Dia menjelaskan, korban dijemut pelaku pada Jumat 14 Mei 2021 sekitar pukul 14:10 Wita menggunakan sepeda motor di depan ruko bekas kantor OJK, Jalan Frans Seda, Fatului, Kota Kupang.

“Kemudian pelaku membonceng korban menuju jalan El Tari kemudian menuju arah Bakunase. Sesampainya di Baktakte, pelaku berhenti dan memarkir motornya jauh dari pemukiman warga,” jelasnya.

Setelah itu pelaku beralasan hendak bertemu temanya yang rumahnya berada di dalam hutan.

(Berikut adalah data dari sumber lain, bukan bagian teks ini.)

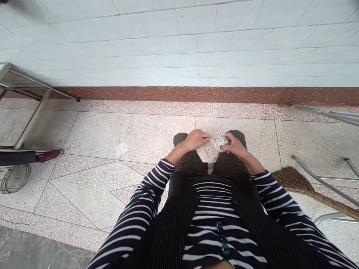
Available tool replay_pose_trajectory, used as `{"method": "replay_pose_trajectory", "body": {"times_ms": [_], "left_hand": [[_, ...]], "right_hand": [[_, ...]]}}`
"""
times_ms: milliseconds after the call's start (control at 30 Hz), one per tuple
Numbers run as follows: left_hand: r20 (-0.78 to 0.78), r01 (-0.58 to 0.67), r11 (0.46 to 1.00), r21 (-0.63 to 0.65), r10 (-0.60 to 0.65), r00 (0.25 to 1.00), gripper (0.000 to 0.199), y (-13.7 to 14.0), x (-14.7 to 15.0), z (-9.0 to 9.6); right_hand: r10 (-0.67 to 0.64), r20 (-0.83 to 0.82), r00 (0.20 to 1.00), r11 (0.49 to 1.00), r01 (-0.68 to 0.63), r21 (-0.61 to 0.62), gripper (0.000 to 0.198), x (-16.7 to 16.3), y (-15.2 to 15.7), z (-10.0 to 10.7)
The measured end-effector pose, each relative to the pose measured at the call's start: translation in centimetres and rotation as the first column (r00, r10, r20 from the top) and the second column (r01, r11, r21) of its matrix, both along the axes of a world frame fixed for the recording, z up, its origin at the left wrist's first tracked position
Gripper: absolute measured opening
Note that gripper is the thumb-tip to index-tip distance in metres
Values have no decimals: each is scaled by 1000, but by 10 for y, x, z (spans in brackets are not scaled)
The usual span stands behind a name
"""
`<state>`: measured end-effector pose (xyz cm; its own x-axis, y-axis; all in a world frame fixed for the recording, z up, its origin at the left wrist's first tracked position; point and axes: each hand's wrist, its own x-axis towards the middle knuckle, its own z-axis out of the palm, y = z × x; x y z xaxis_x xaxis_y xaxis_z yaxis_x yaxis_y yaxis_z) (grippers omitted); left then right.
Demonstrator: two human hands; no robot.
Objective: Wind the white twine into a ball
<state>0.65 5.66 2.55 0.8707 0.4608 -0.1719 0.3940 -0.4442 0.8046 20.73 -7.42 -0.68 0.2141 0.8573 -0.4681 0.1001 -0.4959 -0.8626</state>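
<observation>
My right hand [235,145] is closed around a small bundle of white cord [223,142], held above my right knee. The cord looks thick and twisted, and the bundle is partly hidden by my fingers. From its left side a short strand [213,142] runs across the gap between my knees. My left hand [198,139] pinches the end of that strand between thumb and fingertips. Both forearms rest near my thighs, in striped sleeves.
A straw broom [291,178] lies at the right beside metal stool legs [311,176]. At left stand a metal-framed table [30,125], another person's shoe [49,155] and a wire rack [17,179]. White paper [121,149] lies on the floor. A tiled wall [179,48] rises ahead.
</observation>
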Motion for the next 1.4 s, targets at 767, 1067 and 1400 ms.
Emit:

Pelaku dan Korban pun menuju hutan untuk bertemu kawan pelaku.

Kemudian korban dimintai untuk berhubungan badan tetapi korban menolak dan hendak melarikan diri, pelaku lantas mengambil sebila pisau dan mengancam korban akan dibunuh, jika tidak menuruti kemauannya.

“Kemudian pelaku mencekik korban dan membuka paksa celana korban, akan tetapi korban melakukan perlawanan dengan mencakar leher dan kemaluan pelaku sehingga saat itu pelaku langsung membanting korban kemudian menikam korban dengan sebilah pisau ke arah dada kiri korban sebanyak 1 kali sehingga korban tidak bergerak,” jelasnya.